Estimates presented here are provisional; final estimates will be made in late 1988. The provisional estimates are based on a sample of the civilian noninstitutionalized population and, therefore, are subject to sampling error. In addition, for some items shown in Table 1, the estimate is small for a given characteristic. When the numerator or denominator of a rate is small, the sampling error may be relatively high. For purposes of statistical reliability, data are not included if the denominator is less than 100 or the cell size is less than 29.

With the exception of the Pap smear and physical breast examination, cancer screening procedures are underutilized in the United States. This is apparent even though screening tests for some cancers (e.g., breast) have increased markedly in recent years (4; CDC, unpublished data). Screening procedures are underutilized for various reasons, but one factor is that many people have never heard of mammography or of digital rectal, blood stool, and proctoscopic examinations (Table 1). The finding that blacks are less likely than whites to know about screening procedures for cancer supports the findings of other recent studies (5). The data reported here show that racial differences exist in knowledge about, and use of, all screening procedures except the Pap smear. Forthcoming reports from the NHIS will examine demographic characteristics and accessibility of medical care in relation to cancer screening tests.
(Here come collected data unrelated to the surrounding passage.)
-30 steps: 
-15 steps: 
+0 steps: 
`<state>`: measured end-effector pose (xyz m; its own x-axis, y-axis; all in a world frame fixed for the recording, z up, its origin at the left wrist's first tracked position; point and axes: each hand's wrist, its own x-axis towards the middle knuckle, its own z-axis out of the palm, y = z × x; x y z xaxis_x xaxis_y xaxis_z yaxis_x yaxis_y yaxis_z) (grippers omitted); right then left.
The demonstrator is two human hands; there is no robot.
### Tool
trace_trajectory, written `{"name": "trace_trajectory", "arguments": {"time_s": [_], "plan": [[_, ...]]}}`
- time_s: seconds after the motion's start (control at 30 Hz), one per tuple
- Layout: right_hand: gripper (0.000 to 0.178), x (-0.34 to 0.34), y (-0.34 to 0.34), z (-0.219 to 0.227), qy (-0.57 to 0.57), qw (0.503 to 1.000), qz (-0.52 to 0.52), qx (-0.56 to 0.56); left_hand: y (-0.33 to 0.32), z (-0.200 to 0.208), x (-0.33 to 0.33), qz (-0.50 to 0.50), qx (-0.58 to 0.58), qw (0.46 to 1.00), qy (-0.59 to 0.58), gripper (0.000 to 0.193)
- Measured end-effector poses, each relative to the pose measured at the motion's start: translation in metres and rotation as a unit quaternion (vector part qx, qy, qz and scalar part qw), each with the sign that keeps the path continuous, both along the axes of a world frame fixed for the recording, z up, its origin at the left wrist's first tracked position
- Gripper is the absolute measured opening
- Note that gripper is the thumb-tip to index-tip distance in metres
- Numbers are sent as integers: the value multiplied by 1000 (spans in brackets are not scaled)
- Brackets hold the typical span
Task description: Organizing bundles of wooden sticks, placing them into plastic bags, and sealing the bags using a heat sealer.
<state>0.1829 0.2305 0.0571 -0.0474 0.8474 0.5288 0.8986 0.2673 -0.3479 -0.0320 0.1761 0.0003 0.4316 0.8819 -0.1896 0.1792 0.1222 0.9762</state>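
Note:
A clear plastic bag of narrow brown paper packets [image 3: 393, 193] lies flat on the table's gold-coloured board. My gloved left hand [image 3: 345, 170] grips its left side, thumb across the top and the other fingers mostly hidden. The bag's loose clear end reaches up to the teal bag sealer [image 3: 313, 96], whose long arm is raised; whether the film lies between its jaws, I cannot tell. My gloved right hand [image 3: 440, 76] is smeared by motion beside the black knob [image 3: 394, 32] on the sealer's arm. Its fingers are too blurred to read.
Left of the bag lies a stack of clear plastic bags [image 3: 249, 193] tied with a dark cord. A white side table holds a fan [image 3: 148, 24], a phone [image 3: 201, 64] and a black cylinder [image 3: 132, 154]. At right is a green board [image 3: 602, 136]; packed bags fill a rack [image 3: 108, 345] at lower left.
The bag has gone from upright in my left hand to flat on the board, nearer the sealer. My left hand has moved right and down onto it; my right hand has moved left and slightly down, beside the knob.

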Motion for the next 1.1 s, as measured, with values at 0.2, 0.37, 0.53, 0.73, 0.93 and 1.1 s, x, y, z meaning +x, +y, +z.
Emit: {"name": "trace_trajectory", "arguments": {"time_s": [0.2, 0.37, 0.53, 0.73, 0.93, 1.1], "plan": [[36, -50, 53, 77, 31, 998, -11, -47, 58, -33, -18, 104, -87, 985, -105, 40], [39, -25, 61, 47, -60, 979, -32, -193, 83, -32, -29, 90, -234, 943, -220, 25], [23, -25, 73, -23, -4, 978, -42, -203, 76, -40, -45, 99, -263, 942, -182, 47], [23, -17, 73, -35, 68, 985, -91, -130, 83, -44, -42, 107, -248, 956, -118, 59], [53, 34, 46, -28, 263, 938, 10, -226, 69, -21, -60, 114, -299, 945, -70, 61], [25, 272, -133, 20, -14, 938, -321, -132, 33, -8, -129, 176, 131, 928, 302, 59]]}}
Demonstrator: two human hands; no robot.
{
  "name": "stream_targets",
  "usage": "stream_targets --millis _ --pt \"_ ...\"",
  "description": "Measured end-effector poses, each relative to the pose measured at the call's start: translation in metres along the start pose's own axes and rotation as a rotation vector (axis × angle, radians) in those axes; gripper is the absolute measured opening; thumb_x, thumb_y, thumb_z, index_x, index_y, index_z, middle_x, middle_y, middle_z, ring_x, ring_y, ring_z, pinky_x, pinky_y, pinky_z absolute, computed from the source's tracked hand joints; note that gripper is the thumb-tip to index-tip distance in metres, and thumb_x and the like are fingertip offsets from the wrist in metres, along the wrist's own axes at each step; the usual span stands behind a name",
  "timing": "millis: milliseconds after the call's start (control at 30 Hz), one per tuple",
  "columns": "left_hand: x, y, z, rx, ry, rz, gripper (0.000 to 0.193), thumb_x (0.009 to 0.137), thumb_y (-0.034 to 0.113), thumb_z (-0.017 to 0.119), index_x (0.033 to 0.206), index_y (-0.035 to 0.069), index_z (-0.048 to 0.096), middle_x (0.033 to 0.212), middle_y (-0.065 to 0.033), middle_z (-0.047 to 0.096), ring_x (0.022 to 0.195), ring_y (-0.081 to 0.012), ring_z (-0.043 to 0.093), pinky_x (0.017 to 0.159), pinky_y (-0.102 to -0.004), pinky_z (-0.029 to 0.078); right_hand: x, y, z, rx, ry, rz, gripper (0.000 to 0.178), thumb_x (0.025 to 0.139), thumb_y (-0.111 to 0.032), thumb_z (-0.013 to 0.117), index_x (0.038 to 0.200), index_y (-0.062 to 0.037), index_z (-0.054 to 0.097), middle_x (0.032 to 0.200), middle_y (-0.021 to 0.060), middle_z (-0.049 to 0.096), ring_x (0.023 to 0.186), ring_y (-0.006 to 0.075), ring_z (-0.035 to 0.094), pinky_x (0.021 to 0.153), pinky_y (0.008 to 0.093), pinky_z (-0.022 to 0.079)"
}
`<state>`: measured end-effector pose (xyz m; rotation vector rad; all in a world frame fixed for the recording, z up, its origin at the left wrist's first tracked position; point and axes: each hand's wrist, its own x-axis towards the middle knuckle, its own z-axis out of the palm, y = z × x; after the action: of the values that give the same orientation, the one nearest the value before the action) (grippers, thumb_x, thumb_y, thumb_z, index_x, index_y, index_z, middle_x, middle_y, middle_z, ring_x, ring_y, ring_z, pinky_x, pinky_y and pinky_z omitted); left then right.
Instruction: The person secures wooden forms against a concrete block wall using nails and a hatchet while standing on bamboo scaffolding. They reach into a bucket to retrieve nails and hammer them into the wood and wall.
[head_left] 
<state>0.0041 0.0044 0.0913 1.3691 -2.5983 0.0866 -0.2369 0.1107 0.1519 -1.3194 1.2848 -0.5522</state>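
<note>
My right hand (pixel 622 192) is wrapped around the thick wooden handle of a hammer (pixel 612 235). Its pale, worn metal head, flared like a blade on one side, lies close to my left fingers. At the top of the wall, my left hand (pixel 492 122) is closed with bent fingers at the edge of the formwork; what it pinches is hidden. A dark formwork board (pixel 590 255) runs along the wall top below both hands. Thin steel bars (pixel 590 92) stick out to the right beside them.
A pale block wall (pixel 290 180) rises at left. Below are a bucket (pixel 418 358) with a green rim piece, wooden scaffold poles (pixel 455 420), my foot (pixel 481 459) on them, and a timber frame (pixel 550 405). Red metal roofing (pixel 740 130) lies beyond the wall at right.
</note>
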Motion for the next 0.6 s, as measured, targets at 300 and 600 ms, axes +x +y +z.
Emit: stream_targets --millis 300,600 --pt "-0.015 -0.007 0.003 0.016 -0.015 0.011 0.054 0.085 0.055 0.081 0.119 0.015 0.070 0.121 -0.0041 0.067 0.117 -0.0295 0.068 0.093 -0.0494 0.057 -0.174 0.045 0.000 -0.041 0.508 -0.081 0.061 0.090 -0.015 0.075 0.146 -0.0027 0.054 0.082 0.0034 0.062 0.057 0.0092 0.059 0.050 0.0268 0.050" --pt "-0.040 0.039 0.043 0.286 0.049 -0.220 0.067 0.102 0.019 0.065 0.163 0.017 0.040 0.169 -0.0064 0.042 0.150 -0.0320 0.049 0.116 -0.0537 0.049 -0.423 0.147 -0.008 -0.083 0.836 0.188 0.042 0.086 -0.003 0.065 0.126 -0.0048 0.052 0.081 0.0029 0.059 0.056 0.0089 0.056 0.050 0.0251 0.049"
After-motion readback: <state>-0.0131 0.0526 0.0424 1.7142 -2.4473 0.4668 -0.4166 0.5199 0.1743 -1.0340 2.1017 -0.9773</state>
Efforts to increase the use of these screening tests must include educating the public concerning their routine use of the tests according to recommended guidelines. This practice permits the early detection of disease when treatment is most effective, that is, before symptoms occur.


  1. National Cancer Institute. Cancer control objectives for the nation: 1985-2000. Bethesda, Maryland: US Department of Health and Human Services, Public Health Service, 1986; DHHS publication no. (NIH)86-2880. (NCI monograph no. 2).

  2. National Cancer Institute. Working guidelines for early cancer detection: rationale and supporting evidence to decrease mortality. Washington, DC: US Department of Health and Human Services, Public Health Service, 1987.

  3. National Center for Health Statistics. Programs and collection procedures: the National Health Interview Survey Design 1973-1984 and procedures 1975-1983. Hyattsville, Maryland: US Department of Health and Human Services, Public Health Service; DHHS publication no. (PHS)85-1320. (Series 1, no. 18).

  4. Chow W-H, Liff JM, Greenberg RS. Mammography in Atlanta. J Med Assoc Ga 1987; 76:788-92.

  5. Bang KM, White JE, Gause BL, Leffall LD Jr. Evaluation of recent trends in cancer mortality and incidence among blacks. Cancer 1988;61:1255-61.